Your objective - Hand back every line from the beginning of the data below through the line containing "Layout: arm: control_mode", word for word and free of pictures.

[Items from a data source]
::::

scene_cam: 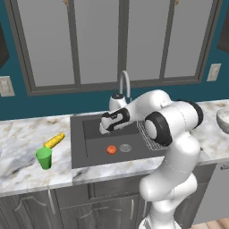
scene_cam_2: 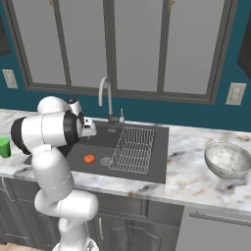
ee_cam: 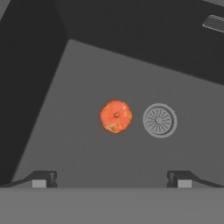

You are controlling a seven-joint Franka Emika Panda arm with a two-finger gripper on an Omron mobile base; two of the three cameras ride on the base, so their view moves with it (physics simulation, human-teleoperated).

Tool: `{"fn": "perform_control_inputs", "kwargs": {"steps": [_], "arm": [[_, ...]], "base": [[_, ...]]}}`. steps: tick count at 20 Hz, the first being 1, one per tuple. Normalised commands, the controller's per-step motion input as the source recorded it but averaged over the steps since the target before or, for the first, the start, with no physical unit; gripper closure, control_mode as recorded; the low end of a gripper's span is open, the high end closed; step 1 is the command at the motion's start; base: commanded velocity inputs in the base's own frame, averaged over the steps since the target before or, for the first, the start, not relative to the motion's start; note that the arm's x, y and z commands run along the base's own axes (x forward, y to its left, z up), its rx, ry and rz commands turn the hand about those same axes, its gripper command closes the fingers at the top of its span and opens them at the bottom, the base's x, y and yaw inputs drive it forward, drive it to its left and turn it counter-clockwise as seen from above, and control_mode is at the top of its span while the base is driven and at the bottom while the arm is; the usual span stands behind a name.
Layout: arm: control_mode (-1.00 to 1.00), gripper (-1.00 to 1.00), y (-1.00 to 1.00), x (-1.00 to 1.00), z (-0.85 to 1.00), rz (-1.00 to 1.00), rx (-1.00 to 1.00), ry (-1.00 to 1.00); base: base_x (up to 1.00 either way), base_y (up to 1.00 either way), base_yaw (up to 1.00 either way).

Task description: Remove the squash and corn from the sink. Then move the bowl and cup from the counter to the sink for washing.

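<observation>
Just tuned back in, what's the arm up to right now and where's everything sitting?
The open gripper hangs empty over the sink, looking down at the squash lying beside the drain. The corn is already out on the counter next to the cup. The bowl sits on the counter right of the sink, not yet moved.

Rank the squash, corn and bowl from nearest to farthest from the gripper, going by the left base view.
From the open gripper:
1. squash, just below it on the sink floor.
2. corn, on the counter left of the sink.
3. bowl, far right.
</observation>
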Motion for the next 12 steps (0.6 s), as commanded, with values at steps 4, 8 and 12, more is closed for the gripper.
{"fn": "perform_control_inputs", "kwargs": {"steps": [4,8,12], "arm": [[-1.00,-1.00,0.00,0.11,-0.15,0.00,0.00,0.00],[-1.00,-1.00,0.00,0.12,-0.15,0.00,0.00,0.00],[-1.00,-1.00,0.00,0.11,-0.15,0.00,0.00,0.00]], "base": [[0.00,0.00,0.00],[0.00,0.00,0.00],[0.00,0.00,0.00]]}}
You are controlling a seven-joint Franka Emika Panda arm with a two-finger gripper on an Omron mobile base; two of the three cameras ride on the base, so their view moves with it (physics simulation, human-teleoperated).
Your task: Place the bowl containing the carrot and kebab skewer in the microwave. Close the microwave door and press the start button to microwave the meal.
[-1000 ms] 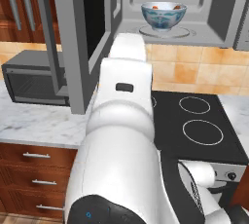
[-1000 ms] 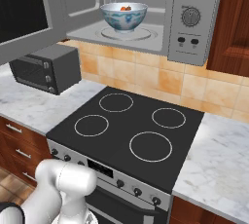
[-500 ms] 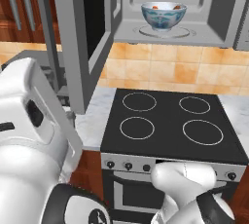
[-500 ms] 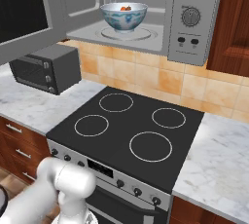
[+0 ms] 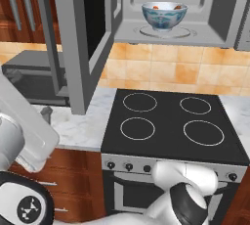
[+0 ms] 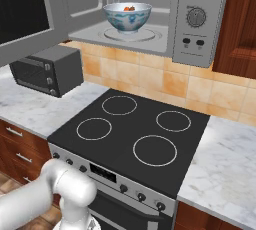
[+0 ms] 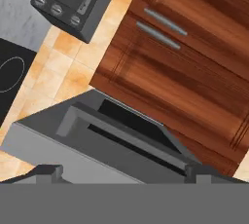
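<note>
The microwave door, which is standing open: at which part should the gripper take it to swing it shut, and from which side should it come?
Take the microwave door at its free outer edge, farthest from the hinge, coming from its left, outer face and pushing toward the microwave cavity. The panel is wide and flat and stands swung out, so the far edge probably turns it most easily. The bowl sits inside already.

My arm is swung far out toward nine o'clock in the left base view, its big white link (image 5: 22,131) filling the lower corner there. In the right base view a white link (image 6: 45,201) lies low at seven o'clock. In the hand view the two dark fingers (image 7: 46,172) stand wide apart, nothing between them.
</note>
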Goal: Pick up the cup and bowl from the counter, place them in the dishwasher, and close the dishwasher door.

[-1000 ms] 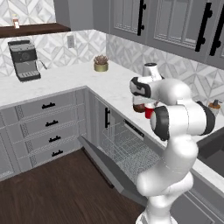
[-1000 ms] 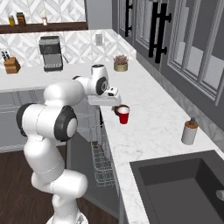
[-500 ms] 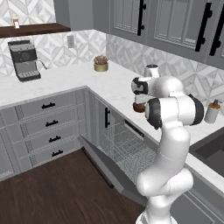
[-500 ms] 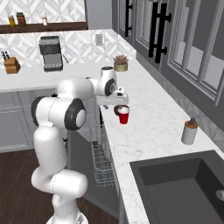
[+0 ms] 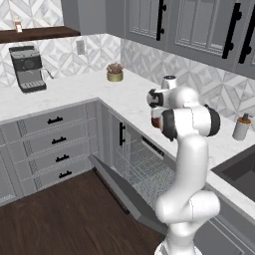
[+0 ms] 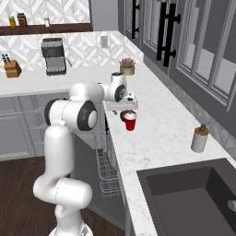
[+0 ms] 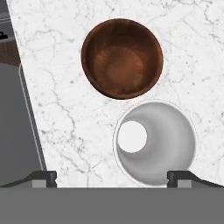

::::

Reply to the task -
scene_cam: 
scene_cam_2: 
ee_cam: 

You are controlling a seven-joint Franka Emika Panda arm with a two-finger gripper on an Omron mobile base; two of the three cameras ride on the base, so their view moves with it (physics simulation, human-teleoperated).

Tool: `{"fn": "perform_control_inputs", "kwargs": {"steps": [_], "arm": [[_, ...]], "base": [[_, ...]]}}`. steps: tick count at 20 Hz, the first being 1, one per tuple. Normalised commands, the controller's per-step motion input as the source recorded it but averaged over the steps since the target before or, for the first, the start, with no physical unit; gripper closure, control_mode as recorded; the low end of a gripper's span is open, the high end closed; step 1 is the command at the motion's start; base: commanded velocity inputs in the base's own frame, averaged over the steps since the target before or, for the first, the start, not relative to the motion's start; note that the arm's x, y and z commands run along the base's own axes (x forward, y to its left, z up), its rx, ry and rz commands turn the hand about those same axes, its gripper command closes the fingers at the top of its span and opens them at the bottom, the base's x, y and yaw inputs drive it forward, drive it to its left and turn it counter-clockwise as seen from above, and control_mode is at the top of its span while the base is driven and at the bottom while the arm is; the usual span stands behind a name.
Layout: arm: control_mode (-1.00 to 1.00), gripper (-1.00 to 1.00), y (-1.00 to 1.00), x (-1.00 to 1.00), z (-0.85 to 1.00), rz (-1.00 to 1.00), rx (-1.00 to 1.00), ry (-1.00 to 1.00); base: base_x (up to 1.00 either way), base_y (up to 1.00 either way), base_yaw (up to 1.00 either way).

There is nothing more to add to the answer.